Cast: Ben Affleck, Rachel McAdams (x2)/Joaquin Phoenix, Philip Seymour Hoffman, Amy Adams/Noomi Rapace
The new films by Terrence Malick and Paul Thomas Anderson were rumored for Cannes, but failed to make an appearance, which certainly started to stir rumors about appearances on the Lido, and when new boss Alberto Barbera named the two, along with Brian DePalma's erotic thriller "Passion", as "likely candidates" a few months back, they seem like pretty good bets. De Palma won Best Director at the fest last time at bat, for the near-unwatchable "Redacted," and while his film didn't start shooting til earlier this year, we're sure he'll be able to make the cutoff (footage was already screening for buyers at Cannes). Anderson's a Venice first-timer, and Malick hasn't been since "Badlands," but given that Barbera's out to make his mark, there'd be no better way of doing so than by bagging the duo. That being said, both filmmakers aren't prone to be doing the expected, so don't be entirely surprised if one -- or indeed both -- aren't done, or decide to skip the festival route.
"Anna Karenina" (dir. Joe Wright)
Cast: Keira Knightley, Aaron Johnson, Jude Law, Kelly MacDonald, Domnhal Gleeson, Alicia Vikander
Five years on from "Atonement," which premiered at Venice, we suspect that Joe Wright's reteaming with Keira Knightley is a very strong candidate for an in-competition slot. The film's set for release in the U.K. on September 7th, so a launch at Venice is likely as important for Working Title as it was for "Atonement" and "Tinker Tailor Soldier Spy" in recent years, and the film is a starry prestige effort, but with an unorthodox, expressionistic take, which would seem to make it perfect for the festival. Indeed, if it doesn't appear, then something's likely gone very wrong along the way.
Cast: Ben Affleck, Bryan Cranston, John Goodman, Alan Arkin, Scoot McNairy/Ryan Gosling, Josh Brolin, Sean Penn, Emma Stone
Warner Bros. have used the festival in the last three years for out of competition springboards for their adult, commercial early fall fare, with "The Informant!," "The Town" and "Contagion" all premiering on the Lido since 2009. This year they've got two major contenders, and either one could be a possibility. "Gangster Squad" opens first, on September 7th, right on the heels of the festival, but it seems to be a commercial picture first and foremost, so we wonder if the studio might rather hang on for Ben Affleck's "Argo," which is released in October, and seems to be more in line with the fare from previous years, especially as Barbera has talked about the festival being "more sober" than last year. We wouldn't be surprised either way, but we're almost certain we'll get one or the other (and whichever one doesn't make it to Italy, will surely land at TIFF).

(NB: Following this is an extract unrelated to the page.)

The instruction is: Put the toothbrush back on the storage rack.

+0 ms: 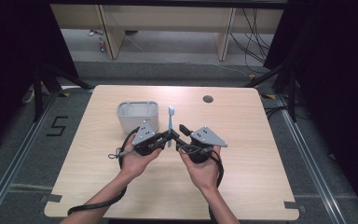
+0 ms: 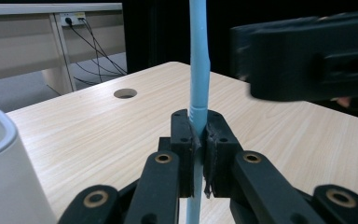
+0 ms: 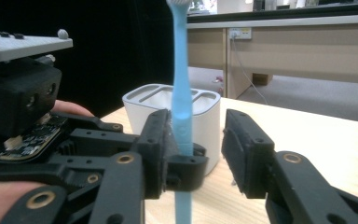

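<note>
Pale-blue toothbrush (image 2: 199,60) stands upright, white-headed, clamped by the left gripper (image 2: 199,144); right gripper (image 3: 198,149) spread apart around it.

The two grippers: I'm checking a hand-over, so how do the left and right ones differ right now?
The left gripper is shut on the blue toothbrush, pads pressed to its handle; the right gripper is open, jaws apart either side of that handle. In the high view the left gripper sits beside the white holder, while the right gripper is farther from it. Both are hand-held above the table, with black jaws and grey top plates.
</note>
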Available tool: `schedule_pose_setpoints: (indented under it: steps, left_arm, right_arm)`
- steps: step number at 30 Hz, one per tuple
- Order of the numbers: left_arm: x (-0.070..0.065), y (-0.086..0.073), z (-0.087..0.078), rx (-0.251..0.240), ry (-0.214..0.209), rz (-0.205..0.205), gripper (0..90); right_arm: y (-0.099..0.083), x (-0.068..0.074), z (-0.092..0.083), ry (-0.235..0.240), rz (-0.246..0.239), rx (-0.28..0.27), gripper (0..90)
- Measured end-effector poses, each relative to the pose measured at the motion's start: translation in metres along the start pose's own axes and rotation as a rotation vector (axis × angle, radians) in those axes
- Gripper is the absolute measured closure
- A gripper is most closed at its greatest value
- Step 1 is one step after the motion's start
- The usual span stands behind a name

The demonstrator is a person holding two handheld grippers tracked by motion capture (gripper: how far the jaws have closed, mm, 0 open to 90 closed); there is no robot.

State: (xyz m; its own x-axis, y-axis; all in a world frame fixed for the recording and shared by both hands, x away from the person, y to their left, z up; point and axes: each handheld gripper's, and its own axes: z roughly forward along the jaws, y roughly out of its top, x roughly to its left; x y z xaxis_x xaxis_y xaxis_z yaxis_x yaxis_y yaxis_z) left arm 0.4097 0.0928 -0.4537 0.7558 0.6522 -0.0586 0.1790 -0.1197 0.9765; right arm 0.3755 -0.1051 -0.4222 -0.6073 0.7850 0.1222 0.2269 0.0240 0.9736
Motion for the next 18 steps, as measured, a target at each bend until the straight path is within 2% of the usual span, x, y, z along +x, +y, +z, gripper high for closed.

"Something In The Air" (dir. Olivier Assayas)
Cast: Lola Creton, Dolores Chaplin, Johnny Flynn, India Menuez
One of the biggest surprise absences from the Cannes line-up was Oliver Assayas' latest, a 1970s-set tale of a student caught up in revolutionary violence in Europe, set in France, Italy and the U.K. Being such a staple on the Croisette, we can only assume that it wasn't done, and barring any serious problems, we'd certainly expect to see it in Venice. The director is no stranger to the fest either. His 1986 debut "Desordre" won the Critics Prize there, and his 1997 documentary on Hou Hsiao-Hsien also bowed there in 1997, and even if it's been a while, the film being partly shot in Italy can only help his cause. That being said, Toronto and Rome might also be possibilities.